:: Dataset entries ::
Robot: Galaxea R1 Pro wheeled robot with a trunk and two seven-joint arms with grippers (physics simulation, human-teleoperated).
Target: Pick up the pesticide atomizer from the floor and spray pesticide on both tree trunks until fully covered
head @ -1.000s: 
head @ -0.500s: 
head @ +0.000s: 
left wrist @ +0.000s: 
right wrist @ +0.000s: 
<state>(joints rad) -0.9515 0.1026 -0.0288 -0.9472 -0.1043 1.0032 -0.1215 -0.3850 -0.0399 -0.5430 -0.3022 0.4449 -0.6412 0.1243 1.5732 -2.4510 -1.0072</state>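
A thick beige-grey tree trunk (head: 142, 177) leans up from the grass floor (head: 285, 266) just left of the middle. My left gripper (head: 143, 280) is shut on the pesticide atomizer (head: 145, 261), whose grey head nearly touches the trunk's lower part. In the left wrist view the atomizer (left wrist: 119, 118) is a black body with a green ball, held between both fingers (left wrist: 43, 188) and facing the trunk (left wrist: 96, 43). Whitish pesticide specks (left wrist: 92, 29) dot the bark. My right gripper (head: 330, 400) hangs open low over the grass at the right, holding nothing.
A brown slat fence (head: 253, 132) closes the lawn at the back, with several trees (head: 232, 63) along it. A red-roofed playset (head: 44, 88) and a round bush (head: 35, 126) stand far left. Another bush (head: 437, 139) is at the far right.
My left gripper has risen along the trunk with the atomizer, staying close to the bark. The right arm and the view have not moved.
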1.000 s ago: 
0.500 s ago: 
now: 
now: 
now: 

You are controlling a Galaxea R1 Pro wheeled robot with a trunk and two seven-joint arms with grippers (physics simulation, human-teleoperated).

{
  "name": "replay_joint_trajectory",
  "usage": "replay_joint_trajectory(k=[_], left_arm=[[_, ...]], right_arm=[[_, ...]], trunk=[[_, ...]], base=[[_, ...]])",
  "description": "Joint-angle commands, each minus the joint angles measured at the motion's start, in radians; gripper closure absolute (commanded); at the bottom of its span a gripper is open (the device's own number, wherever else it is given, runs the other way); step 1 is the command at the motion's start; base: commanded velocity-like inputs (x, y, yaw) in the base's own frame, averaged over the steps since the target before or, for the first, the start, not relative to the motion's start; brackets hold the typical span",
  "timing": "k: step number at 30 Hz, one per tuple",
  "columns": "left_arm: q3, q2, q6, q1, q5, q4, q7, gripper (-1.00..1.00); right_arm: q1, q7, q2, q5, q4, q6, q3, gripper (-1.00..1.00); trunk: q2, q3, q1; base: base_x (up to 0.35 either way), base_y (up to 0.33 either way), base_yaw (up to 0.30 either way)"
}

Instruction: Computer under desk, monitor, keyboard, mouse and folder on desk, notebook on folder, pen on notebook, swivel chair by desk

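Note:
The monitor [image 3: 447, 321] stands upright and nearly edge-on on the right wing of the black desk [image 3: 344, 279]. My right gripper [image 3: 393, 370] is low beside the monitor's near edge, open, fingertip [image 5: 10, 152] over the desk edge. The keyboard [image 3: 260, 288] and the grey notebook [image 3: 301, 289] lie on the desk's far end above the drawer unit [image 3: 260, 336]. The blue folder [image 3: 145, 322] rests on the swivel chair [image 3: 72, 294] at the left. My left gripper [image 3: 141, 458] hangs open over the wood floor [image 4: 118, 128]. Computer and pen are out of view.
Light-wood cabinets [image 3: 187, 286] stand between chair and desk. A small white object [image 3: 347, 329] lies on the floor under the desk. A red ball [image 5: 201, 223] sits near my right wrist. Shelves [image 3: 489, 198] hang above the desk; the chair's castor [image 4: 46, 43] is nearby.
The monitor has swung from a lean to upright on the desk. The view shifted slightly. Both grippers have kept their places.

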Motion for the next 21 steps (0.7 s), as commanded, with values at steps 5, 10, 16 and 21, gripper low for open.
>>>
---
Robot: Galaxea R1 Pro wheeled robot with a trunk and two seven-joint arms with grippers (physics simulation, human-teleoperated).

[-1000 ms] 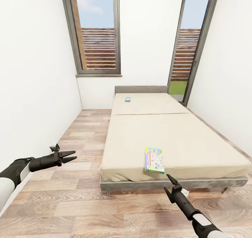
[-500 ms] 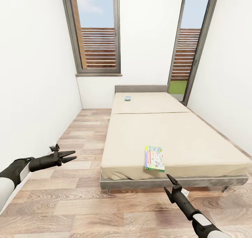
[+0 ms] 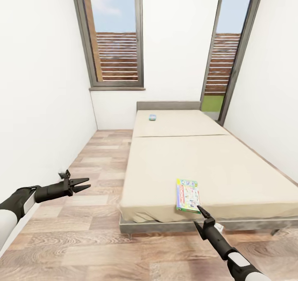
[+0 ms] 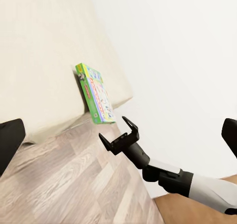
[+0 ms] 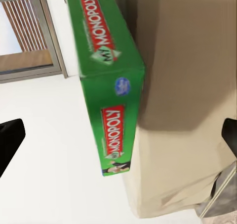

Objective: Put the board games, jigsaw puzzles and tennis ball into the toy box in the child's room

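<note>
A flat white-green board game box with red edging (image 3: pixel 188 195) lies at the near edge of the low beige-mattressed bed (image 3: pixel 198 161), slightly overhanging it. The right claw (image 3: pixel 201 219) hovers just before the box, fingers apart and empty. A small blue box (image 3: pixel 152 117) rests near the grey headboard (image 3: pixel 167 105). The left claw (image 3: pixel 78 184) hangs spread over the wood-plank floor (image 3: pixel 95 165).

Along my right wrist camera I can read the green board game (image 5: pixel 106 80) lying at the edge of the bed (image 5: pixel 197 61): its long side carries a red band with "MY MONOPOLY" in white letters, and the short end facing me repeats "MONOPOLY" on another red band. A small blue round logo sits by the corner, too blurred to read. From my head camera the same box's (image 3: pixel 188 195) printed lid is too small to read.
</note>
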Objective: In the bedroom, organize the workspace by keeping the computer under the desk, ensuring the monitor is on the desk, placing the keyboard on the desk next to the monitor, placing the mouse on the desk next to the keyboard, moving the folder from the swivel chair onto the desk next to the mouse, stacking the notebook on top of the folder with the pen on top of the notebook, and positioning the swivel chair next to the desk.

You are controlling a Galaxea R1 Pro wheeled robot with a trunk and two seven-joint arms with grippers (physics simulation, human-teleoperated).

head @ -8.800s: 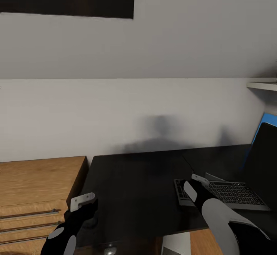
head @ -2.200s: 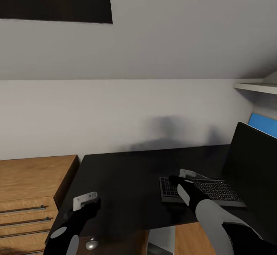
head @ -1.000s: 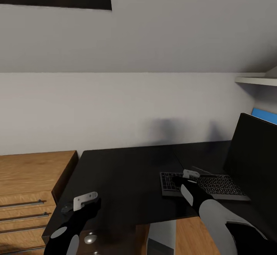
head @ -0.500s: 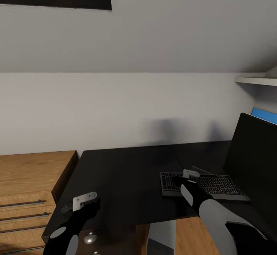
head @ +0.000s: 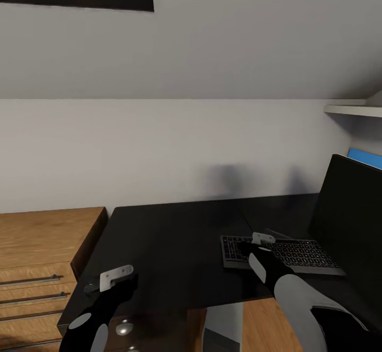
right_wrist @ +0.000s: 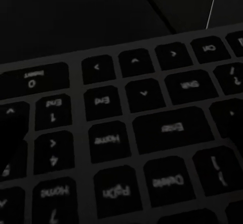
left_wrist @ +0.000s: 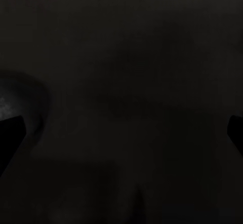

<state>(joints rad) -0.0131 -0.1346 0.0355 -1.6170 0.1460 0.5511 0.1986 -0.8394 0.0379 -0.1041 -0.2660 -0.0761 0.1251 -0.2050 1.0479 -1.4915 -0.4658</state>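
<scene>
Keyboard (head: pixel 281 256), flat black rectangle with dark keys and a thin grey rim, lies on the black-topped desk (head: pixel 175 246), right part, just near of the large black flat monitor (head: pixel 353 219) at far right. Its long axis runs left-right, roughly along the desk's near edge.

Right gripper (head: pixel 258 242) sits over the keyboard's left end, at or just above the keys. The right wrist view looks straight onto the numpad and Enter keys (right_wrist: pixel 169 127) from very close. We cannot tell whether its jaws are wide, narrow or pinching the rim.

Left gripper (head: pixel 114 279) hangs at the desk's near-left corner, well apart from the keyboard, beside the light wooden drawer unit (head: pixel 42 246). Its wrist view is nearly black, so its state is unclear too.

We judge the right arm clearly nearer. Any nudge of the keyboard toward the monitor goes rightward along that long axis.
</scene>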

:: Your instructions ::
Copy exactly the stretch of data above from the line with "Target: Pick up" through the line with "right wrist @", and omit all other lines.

:: Answer section ::
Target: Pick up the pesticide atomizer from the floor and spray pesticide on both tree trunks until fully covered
head @ -1.000s: 
head @ -0.500s: 
head @ +0.000s: 
left wrist @ +0.000s: 
right wrist @ +0.000s: 

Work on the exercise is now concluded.